On its facts, the case at bar cannot be distinguished from New York Central R. R. Co. v. Warren Ross Lumber Co., 234 N. Y. 261, 137 N. E. 324, 24 A. L. R. 1160. The direction in that case was “. . . please deliver . . . , upon payment of freight charges.” In construing this language, the New York court said: “The language used in defendant’s letter was not contractual. Its effect was merely to give plaintiff [carrier] an option to demand payment from the person to whom it delivered the goods.”
Further annotation on the point may be found in 78 A. L. R. 926, 929. The rule laid down in the New York case is in accord with the theory of the Pennsylvania cases cited in this opinion, and we see no reason why it should not be applied in the present case which is practically identical in its facts.

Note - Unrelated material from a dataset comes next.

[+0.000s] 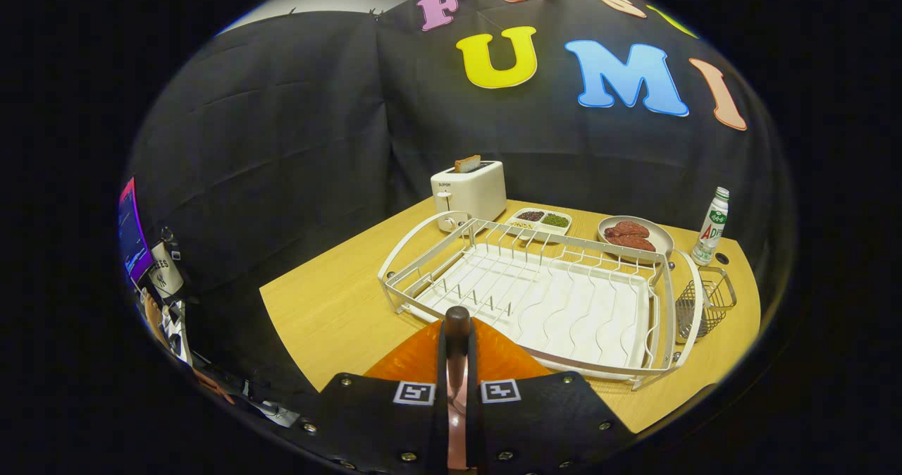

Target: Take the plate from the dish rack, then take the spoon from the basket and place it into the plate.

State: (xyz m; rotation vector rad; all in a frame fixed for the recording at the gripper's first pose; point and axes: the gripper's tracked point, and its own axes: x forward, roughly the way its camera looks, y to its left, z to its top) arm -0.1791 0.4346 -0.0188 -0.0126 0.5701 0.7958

We must conclude that plaintiffs were legally liable to defendant for the payment of the freight charges; that the delivery to the Puritan Company was not wrongful; and that there is no legal basis to support plaintiffs’ claim to recover the freight charges already paid. This being so, plaintiffs do not state a cause of action, and judgment may not be entered for them: Parry v. First *366National Bank of Lansford, 270 Pa. 556. The rule for judgment must be discharged.
And now, January 7, 1935, plaintiffs’ rule for judgment for want of a sufficient affidavit of defense is discharged.